Nous voulons donc vous accompagner dans tous vos projets de développement et j’ai bien compris que dans le domaine des infrastructures, des transports, mais également de l’agroalimentaire et du tourisme, vous êtes prêts à faire le meilleur accueil aux entreprises françaises, qui sont ouvertes au dialogue avec les autorités. C’est le sens même de cette rencontre de la communauté d’affaires. Je pense qu’il y a des domaines aussi où nous devons prendre un temps d’avance sur le plan technologique, ce sont les énergies renouvelables, les transports urbains, l’économie numérique. Là aussi, malgré toutes les difficultés que vous traversez, vous pouvez, l’économie jordanienne, être un exemple. Nous voulons que la Jordanie soit un exemple parce que cette région du Moyen-Orient a besoin d’exemples et de références et vous en êtes parmi les plus symboliques.

Alors il y aura d’autres délégations d’affaires qui se succéderont ici, en en Jordanie, il y aura aussi des entreprises jordaniennes qui seront accueillies en France. Je sais qu’une délégation du MEDEF va venir ici, le Président du MEDEF lui-même, c’est dire l’importance qu’il accorde.

Je souhaite que ces déplacements se multiplient. Le mien étant le plus symbolique, le plus politique, mais il n’est pas un déplacement simplement pour parler des problèmes de la région.

Je les ai évoqués avec Sa Majesté le Roi parce que tant qu’il n’y aura pas de règlement des crises, il y aura toujours cette suspicion, cette difficulté, cette menace qui entraveront le développement.

Ma responsabilité, celle de Sa Majesté, c’est donc de faire que nous puissions trouver des solutions aux crises et de peser notamment sur ce qui se produit en ce moment même à Genève sur la Syrie pour qu’il puisse y avoir une issue.

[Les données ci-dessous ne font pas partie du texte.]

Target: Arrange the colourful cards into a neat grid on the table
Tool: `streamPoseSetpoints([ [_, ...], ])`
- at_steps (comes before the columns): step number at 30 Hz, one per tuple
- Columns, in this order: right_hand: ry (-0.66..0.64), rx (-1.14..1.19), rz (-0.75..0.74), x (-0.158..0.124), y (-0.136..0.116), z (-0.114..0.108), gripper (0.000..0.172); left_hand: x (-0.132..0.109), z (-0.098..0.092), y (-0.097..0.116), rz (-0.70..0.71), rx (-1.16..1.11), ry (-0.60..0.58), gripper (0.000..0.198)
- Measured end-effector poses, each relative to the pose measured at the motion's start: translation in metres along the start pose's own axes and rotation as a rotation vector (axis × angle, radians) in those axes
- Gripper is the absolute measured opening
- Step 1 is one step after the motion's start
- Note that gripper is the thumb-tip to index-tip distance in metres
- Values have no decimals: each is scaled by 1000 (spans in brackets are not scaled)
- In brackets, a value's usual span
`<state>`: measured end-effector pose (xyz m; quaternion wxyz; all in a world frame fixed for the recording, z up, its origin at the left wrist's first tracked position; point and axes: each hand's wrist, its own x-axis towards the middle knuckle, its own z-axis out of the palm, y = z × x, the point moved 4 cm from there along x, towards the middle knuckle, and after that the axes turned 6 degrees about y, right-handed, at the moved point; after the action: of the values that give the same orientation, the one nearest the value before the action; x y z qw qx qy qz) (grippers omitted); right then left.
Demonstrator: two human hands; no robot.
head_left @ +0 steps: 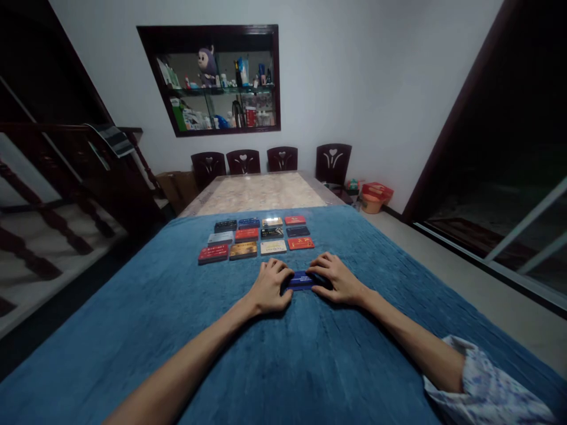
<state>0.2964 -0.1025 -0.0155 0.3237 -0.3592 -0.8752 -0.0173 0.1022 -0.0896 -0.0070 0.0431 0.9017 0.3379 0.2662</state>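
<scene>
A dark blue stack of cards (302,280) with pale print rests on the blue cloth between my hands. My left hand (271,285) curls round its left end, thumb at the near edge and fingers at the far edge. On the right end my right hand (335,278) grips in the same way, with the fingers bent. Just beyond, several card stacks lie in rows, among them a red stack (213,253), a gold stack (243,249), a cream stack (273,247) and an orange-red stack (300,242).
Blue cloth (146,307) covers the near part of a long table, whose marbled top (266,189) shows at the far end. Dark chairs (282,158) stand behind it. A wall shelf (228,88) holds bottles and a plush toy. Right of the table is an orange bucket (371,204).
</scene>
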Motion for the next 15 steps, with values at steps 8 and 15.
streamPoseSetpoints([
  [8, 26, 23, -29, 1, -2, -2, 28, 0, 1, -1, 29, 6, 16, 30],
  [15, 82, 40, -54, 1, -1, -2, 22, 1, -2, 0, 42, 1, 61, 18],
])
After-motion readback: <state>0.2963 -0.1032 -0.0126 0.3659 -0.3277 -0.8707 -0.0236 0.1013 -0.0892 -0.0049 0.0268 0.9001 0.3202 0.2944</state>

En même temps que nous travaillons sur le plan politique, nous devons aussi construire sur le plan économique et éviter surtout que cette question des réfugiés puisse être pour vous un fardeau insupportable alors qu’humainement, c’est le devoir que vous accomplissez au nom de la communauté internationale.

Vous m’avez également interrogé sur ce que la France pourra faire pour vous accompagner dans les discussions et négociations avec le Fonds monétaire international. Vous êtes un des spécialistes de ces questions et je vous assure là aussi que nous ferons, auprès de ce Fonds international, les démarches nécessaires. Il y aura bientôt la réunion du G7 et lors de ce Sommet, je ne manquerai pas de rappeler que si nous voulons assurer le développement de pays comme le vôtre, si nous voulons permettre que le Moyen-Orient ait un avenir, il faut que les pays les plus riches prennent conscience qu’assurer votre propre croissance, votre propre développement, c’est assurer aussi leur propre sécurité.

Merci à la Jordanie de nous accueillir aujourd’hui.